▶ PROBLEM
Copy every line of the material exactly as it stands.

▶ EXERCISE DATA
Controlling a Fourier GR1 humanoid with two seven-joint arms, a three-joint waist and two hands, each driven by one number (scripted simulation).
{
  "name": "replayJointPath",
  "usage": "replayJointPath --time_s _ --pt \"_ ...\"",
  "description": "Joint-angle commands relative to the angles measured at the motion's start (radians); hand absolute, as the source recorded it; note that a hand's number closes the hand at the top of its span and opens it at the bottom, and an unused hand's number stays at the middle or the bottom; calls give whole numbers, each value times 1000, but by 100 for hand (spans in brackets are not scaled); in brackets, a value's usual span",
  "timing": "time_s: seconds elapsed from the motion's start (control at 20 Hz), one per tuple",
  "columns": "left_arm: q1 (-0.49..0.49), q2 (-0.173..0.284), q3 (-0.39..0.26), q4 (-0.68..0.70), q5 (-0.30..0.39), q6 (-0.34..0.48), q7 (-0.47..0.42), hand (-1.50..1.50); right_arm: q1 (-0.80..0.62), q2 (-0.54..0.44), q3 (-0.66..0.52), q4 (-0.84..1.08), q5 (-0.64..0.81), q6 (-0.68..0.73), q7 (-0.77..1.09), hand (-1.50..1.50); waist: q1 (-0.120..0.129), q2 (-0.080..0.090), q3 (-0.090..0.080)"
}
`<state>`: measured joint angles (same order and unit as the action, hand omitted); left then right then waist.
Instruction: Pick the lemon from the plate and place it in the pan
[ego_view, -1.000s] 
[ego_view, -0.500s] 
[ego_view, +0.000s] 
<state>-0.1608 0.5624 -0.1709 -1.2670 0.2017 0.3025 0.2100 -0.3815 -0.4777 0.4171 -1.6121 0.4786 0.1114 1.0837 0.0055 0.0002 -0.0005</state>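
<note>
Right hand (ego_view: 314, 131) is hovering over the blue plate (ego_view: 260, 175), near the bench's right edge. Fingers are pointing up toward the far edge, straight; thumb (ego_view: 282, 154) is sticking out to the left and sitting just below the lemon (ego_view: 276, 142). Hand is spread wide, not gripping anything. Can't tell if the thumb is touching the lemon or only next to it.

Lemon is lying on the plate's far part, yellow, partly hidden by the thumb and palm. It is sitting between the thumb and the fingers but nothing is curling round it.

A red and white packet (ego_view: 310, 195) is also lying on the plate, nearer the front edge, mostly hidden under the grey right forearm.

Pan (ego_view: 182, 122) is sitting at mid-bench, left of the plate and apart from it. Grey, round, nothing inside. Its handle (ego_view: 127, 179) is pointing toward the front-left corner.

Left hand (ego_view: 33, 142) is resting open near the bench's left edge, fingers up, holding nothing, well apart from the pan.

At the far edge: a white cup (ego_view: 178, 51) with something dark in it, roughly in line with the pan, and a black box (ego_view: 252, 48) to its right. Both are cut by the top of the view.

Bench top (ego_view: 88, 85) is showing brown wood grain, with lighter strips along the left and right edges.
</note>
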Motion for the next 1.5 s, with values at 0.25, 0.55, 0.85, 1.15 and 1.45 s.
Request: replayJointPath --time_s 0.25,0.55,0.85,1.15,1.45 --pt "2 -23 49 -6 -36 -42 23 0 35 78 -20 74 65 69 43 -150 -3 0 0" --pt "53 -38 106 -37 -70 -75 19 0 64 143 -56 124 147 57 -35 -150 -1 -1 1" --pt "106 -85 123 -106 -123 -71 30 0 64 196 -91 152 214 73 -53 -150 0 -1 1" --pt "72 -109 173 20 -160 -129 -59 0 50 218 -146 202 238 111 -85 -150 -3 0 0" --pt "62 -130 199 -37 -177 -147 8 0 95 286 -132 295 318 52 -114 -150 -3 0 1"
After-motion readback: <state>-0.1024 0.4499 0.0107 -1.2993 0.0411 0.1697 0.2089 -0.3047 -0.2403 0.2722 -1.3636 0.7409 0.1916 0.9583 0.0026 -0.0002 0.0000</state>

▶ ANSWER BELOW
Controlling a Fourier GR1 humanoid with two seven-joint arms, a three-joint waist and two hands, each driven by one number (scripted simulation).
{
  "name": "replayJointPath",
  "usage": "replayJointPath --time_s _ --pt \"_ ...\"",
  "description": "Joint-angle commands relative to the angles measured at the motion's start (radians); hand absolute, as the source recorded it; note that a hand's number closes the hand at the top of its span and opens it at the bottom, and an unused hand's number stays at the middle or the bottom; calls give whole numbers, each value times 1000, but by 100 for hand (spans in brackets are not scaled); in brackets, a value's usual span",
  "timing": "time_s: seconds elapsed from the motion's start (control at 20 Hz), one per tuple",
  "columns": "left_arm: q1 (-0.49..0.49), q2 (-0.173..0.284), q3 (-0.39..0.26), q4 (-0.68..0.70), q5 (-0.30..0.39), q6 (-0.34..0.48), q7 (-0.47..0.42), hand (-1.50..1.50); right_arm: q1 (-0.80..0.62), q2 (-0.54..0.44), q3 (-0.66..0.52), q4 (-0.84..1.08), q5 (-0.64..0.81), q6 (-0.68..0.73), q7 (-0.77..1.09), hand (-1.50..1.50); waist: q1 (-0.120..0.129), q2 (-0.080..0.090), q3 (-0.090..0.080)"
}
`<state>`: measured joint angles (same order and unit as the action, hand omitted); left then right then waist.
Instruction: Pick the lemon from the plate and place it in the pan
[ego_view, -1.000s] 
[ego_view, -0.500s] 
[ego_view, +0.000s] 
<state>-0.1608 0.5624 -0.1709 -1.2670 0.2017 0.3025 0.2100 -0.3815 -0.4777 0.4171 -1.6121 0.4786 0.1114 1.0837 0.0055 0.0002 -0.0005</state>
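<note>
Right hand (ego_view: 314, 131) is hovering over the blue plate (ego_view: 260, 175), near the bench's right edge. Fingers are pointing up toward the far edge, straight; thumb (ego_view: 282, 154) is sticking out to the left and sitting just below the lemon (ego_view: 276, 142). Hand is spread wide, not gripping anything. Can't tell if the thumb is touching the lemon or only next to it.

Lemon is lying on the plate's far part, yellow, partly hidden by the thumb and palm. It is sitting between the thumb and the fingers but nothing is curling round it.

A red and white packet (ego_view: 310, 195) is also lying on the plate, nearer the front edge, mostly hidden under the grey right forearm.

Pan (ego_view: 182, 122) is sitting at mid-bench, left of the plate and apart from it. Grey, round, nothing inside. Its handle (ego_view: 127, 179) is pointing toward the front-left corner.

Left hand (ego_view: 33, 142) is resting open near the bench's left edge, fingers up, holding nothing, well apart from the pan.

At the far edge: a white cup (ego_view: 178, 51) with something dark in it, roughly in line with the pan, and a black box (ego_view: 252, 48) to its right. Both are cut by the top of the view.

Bench top (ego_view: 88, 85) is showing brown wood grain, with lighter strips along the left and right edges.
</note>
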Motion for the next 1.5 s, with values at 0.25, 0.55, 0.85, 1.15 and 1.45 s.
Request: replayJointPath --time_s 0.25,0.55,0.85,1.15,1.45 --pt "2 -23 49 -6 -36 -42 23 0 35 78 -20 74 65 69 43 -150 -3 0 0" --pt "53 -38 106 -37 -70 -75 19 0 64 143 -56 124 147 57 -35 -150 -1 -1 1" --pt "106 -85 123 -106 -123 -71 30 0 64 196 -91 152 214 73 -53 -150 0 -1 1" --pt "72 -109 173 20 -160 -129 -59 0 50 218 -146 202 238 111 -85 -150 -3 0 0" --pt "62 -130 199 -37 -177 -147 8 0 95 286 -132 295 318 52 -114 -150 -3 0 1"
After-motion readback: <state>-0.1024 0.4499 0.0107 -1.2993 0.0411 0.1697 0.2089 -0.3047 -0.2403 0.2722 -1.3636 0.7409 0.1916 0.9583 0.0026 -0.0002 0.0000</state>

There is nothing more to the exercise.